For the first season, the review aggregator website Rotten Tomatoes reported a 96% approval rating with an average rating of 8/10 based on 27 reviews. The website's critical consensus reads, "Featuring clever plotting and outstanding chemistry between its leads, White Collar is a witty, briskly-paced caper series." Metacritic, which uses a weighted average, assigned a score of 79 of 100 for the season, based on reviews from 21 critics, indicating "generally favorable reviews".

For the second season, Rotten Tomatoes reported a 100% approval rating with an average score of 8/10, based on 13 reviews. The site's critical consensus reads: "White Collars second season builds on the strengths of its first, placing greater emphasis on the charismatic cast, snappy banter, and compelling crimes."

For the third season, Rotten Tomatoes reported a 100% approval rating with an average score of 8.1/10, based on 10 reviews. The site's critical consensus reads: "White Collar boasts prestige pedigree with stripped down plotting and a laser focus on relationship stakes." Metacritic assigned a score of 72 out of 100 based on 5 critics, indicating "generally favorable reviews".

For the fourth season, Rotten Tomatoes reported a 100% approval rating with an average score of 8.7/10, based on 12 reviews. The site's critical consensus reads: "White Collars fourth season keeps things moving with hefty amounts of action, intrigue, and handsomeness."

For the fifth season, Rotten Tomatoes reported an 83% approval rating with an average score of 8/10, based on 6 reviews.

For the sixth season, Rotten Tomatoes reported a 100% approval rating with an average score of 8.7/10, based on 5 reviews.

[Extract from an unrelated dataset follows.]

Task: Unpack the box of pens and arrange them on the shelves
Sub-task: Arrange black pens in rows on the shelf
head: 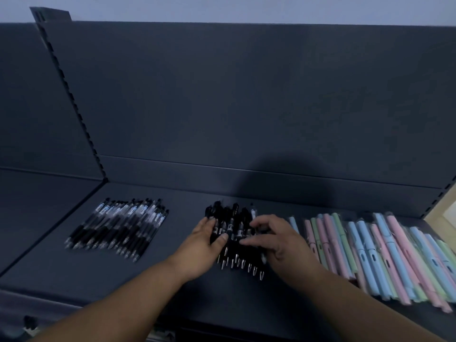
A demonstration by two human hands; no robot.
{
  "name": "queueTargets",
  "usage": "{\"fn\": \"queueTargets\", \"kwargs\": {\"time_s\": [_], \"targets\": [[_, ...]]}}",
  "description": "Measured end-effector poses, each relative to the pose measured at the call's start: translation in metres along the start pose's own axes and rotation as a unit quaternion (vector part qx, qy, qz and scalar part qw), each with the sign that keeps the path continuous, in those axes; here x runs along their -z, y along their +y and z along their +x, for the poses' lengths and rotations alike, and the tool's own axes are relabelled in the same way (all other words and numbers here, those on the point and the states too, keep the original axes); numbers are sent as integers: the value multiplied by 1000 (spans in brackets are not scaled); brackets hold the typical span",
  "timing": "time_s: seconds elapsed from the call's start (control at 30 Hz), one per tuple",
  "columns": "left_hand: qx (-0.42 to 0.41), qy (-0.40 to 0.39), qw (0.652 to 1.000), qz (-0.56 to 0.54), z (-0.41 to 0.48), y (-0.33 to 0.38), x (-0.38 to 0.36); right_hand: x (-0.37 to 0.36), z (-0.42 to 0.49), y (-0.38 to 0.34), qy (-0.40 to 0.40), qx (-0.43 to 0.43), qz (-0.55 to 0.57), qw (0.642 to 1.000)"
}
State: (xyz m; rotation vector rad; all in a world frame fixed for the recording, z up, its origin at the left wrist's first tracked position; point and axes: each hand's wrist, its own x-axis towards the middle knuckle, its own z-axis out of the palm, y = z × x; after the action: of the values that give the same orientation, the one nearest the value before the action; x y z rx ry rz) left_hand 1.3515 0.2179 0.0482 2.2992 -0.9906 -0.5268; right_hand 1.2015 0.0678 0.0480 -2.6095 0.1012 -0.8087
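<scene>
Midway through the arranging, by the look of it: squaring up the middle batch on the shelf [172, 275]. No box in view.

Far left: clear-barrelled pens [118, 228] with black grips, laid side by side in a slanted row, tips toward the shelf front, well apart from both hands.

Next, the left hand [199, 245], set against the left flank of the black pens [233, 230], fingers [209, 222] fairly straight and released, pushing rather than gripping.

Centre: the black pens themselves, a loose heap of dark barrels, overlapping and skewed, silver tips toward the shelf front and unevenly lined.

Then the right hand [281, 240], bent over the heap's right side, fingers [249, 241] touching the barrels. Pinching one or only pressing: impossible to tell through the blur.

Far right: pastel pens [385, 257] in pink, blue and green, in clear sleeves, just beside the right hand.

Likely next: press inward from both sides, spread the heap into one layer, level the tips, without nudging the pastel row.
</scene>
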Motion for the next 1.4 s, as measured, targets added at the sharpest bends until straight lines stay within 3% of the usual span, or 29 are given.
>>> {"fn": "queueTargets", "kwargs": {"time_s": [0.1,0.23,0.37,0.43,0.53,0.67,0.73,0.83,0.9,0.97,1.0,1.1,1.2,1.4], "targets": [[16,32,998,57,6,1,5,-4,-1,-5,13,2,26,1000],[20,44,998,49,5,1,12,-8,0,-5,17,-2,23,1000],[-1,139,990,-20,-3,16,19,-13,5,-9,16,20,40,999],[21,105,983,-148,-8,28,21,-17,10,-15,15,50,60,997],[97,-4,923,-371,-15,41,31,-24,19,-24,1,66,105,992],[156,-93,846,-502,-19,28,55,-33,33,-37,-13,81,131,988],[167,-105,830,-521,-20,17,65,-40,40,-48,-30,93,137,986],[176,-31,833,-524,-14,-3,80,-53,49,-55,-42,70,98,992],[164,73,868,-464,-9,-20,97,-61,55,-56,-42,28,57,997],[135,178,946,-235,-5,-45,116,-67,64,-59,-61,-16,27,998],[119,211,964,-111,-3,-57,126,-70,68,-63,-78,-33,15,996],[101,217,970,46,2,-90,148,-82,82,-76,-131,-62,-14,989],[81,193,972,106,10,-116,153,-96,95,-93,-166,-84,-23,982],[-37,140,979,142,14,-141,148,-121,119,-115,-242,-138,-59,959]]}}
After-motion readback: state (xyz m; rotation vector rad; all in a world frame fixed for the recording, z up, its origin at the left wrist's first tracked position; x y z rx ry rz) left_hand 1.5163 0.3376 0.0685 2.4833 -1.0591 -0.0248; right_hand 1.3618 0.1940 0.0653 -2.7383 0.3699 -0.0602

Critical response of White Collar
| Season | Rotten Tomatoes | Metacritic |
|---|---|---|
| 1 | 96% (27 reviews) | 79 (21 reviews) |
| 2 | 100% (13 reviews) | —N/a |
| 3 | 100% (10 reviews) | 72 (5 reviews) |
| 4 | 100% (12 reviews) | —N/a |
| 5 | 83% (6 reviews) | —N/a |
| 6 | 100% (5 reviews) | —N/a |

=== Accolades ===
At the People's Choice Awards, White Collar was nominated in the categories of Favorite TV Obsession and Favorite Dramedy in 2011 and 2015. It was nominated for Favorite TV Cable Drama between 2012 and 2014. Matt Bomer won the award for Favorite TV Cable Actor in 2015. Diahann Carroll was nominated for Outstanding Supporting Actress in a Drama series at the Image Awards in 2012 and 2014. At the TV Guide Awards, actors Tim DeKay and Matt Bomer were both nominated for Favorite Duo in 2014. At the NewNowNext Awards, Matt Bomer was nominated in the category of Cause You're Hot in 2010. Regan Mizrahi was nominated in the category of Best Performance in a TV series - Guest Starring Young Actor at the Young Artist Awards in 2012. The pilot received a nomination for Outstanding Achievement in Casting - Television Pilot - Drama at the Casting Society of America Awards in 2010.

== Reboot ==
On May 6, 2020, series creator Jeff Eastin wrote on Twitter that he "Had a great convo with Matt Bomer. We have a plan to bring #WhiteCollar back." But as of 2020, Fox 21 Television Studios, which succeeded the now-defunct Fox TV Studios, was not working on a revival. Many plans were postponed or shelved because of the disruption of the COVID-19 pandemic.

A reboot was confirmed to be in the development stages on June 6, 2024, though no network or streaming service had yet signed on as a producer or broadcaster. It was being written by Eastin, with the involvements of Bomer, DeKay, and Thiessen. It was said to be a "a fantastic script and it answers all the questions that one would have if you watch the show", and that it would honor the late cast member Willie Garson (who died in 2021 of pancreatic cancer). Eastin has said that the reboot will be titled White Collar Renaissance. No further announcements have been made about the status of the revival.